• **Data for this task**

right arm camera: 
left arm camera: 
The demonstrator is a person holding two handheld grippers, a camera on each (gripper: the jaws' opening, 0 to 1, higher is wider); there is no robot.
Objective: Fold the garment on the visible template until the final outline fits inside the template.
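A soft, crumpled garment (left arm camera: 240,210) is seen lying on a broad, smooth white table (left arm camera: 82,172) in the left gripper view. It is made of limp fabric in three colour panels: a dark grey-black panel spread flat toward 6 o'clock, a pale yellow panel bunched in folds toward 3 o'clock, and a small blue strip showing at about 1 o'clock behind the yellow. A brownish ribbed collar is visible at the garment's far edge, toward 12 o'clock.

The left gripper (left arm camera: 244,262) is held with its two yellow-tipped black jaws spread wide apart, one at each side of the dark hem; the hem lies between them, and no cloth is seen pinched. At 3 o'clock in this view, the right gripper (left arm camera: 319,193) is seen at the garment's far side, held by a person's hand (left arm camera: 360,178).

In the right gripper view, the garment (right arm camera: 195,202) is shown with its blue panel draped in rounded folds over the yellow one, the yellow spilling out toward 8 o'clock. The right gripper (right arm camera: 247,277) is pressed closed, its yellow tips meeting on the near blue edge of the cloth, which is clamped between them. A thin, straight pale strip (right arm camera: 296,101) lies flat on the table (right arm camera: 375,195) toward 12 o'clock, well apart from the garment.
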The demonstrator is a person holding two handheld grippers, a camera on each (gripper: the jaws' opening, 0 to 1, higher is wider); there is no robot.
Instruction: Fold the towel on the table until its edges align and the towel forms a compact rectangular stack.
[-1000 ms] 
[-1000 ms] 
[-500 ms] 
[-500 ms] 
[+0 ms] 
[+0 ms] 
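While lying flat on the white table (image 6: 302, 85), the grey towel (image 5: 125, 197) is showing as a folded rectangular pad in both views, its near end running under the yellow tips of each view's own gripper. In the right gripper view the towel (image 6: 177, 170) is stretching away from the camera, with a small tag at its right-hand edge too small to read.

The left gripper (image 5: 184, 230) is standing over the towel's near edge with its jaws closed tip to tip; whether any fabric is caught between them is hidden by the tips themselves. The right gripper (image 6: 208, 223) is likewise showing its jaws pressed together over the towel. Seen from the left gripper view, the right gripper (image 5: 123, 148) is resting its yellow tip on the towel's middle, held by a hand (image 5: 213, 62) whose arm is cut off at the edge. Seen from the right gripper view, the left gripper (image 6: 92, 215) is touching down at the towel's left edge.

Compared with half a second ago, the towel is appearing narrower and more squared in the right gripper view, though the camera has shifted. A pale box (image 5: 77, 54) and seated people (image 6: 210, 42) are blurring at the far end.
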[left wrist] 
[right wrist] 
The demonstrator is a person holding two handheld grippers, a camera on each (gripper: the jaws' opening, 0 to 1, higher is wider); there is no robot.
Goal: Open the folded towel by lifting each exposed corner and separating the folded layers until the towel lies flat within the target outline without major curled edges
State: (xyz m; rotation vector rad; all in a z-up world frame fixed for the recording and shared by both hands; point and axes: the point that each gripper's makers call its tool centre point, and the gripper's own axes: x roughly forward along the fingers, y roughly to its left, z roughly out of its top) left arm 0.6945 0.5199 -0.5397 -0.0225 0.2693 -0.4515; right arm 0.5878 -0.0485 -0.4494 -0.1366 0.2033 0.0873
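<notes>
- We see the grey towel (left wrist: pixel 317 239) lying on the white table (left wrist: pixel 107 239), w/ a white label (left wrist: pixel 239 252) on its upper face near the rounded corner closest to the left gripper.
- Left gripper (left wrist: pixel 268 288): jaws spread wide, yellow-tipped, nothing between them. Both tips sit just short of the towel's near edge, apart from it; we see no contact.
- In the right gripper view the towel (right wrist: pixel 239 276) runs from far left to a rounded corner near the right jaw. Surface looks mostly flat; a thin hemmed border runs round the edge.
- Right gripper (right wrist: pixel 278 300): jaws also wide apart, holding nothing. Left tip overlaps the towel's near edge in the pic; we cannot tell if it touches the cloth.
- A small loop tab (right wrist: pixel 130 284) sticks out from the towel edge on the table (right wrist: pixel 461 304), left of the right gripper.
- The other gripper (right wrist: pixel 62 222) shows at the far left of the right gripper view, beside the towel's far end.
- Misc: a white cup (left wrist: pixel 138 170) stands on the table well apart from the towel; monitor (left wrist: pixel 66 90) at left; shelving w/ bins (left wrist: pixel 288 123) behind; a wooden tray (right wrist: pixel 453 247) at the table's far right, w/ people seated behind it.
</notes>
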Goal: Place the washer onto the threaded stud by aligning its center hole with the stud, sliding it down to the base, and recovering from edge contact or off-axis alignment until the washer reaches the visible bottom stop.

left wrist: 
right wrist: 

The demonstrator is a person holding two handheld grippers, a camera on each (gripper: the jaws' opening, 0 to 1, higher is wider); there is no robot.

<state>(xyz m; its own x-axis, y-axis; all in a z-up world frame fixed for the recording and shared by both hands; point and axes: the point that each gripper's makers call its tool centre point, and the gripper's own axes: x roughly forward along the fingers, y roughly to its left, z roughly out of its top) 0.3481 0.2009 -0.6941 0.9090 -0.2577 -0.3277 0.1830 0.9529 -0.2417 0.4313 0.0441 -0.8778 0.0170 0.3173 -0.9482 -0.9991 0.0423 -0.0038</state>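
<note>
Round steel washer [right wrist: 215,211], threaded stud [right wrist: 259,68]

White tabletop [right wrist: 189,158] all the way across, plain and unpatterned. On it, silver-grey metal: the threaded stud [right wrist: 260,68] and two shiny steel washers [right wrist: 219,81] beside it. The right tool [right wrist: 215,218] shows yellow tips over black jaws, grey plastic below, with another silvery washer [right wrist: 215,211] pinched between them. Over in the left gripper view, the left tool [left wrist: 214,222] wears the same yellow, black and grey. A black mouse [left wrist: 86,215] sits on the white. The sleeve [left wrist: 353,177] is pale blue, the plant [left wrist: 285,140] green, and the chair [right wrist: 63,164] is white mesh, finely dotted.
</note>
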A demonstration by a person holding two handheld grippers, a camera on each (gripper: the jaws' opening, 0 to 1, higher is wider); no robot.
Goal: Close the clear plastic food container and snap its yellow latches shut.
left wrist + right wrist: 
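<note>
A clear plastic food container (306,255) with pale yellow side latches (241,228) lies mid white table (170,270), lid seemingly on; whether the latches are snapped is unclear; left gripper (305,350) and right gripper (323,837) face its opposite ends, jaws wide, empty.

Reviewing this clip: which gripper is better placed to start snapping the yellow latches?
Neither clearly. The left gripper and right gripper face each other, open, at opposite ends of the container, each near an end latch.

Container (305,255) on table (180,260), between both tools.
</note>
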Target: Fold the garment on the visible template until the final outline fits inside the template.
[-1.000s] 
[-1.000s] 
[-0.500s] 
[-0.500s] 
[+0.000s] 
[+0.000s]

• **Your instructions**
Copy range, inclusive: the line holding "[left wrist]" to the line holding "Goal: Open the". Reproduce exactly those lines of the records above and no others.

• **Result of this task**
[left wrist] 
[right wrist] 
The demonstrator is a person holding two handheld grippers, a camera on each (gripper: the jaws' opening, 0 to 1, higher is wider); there is no robot.
Goal: Open the folded towel by lifting each exposed corner and separating the folded layers until the towel lies flat within the target outline without major curled edges

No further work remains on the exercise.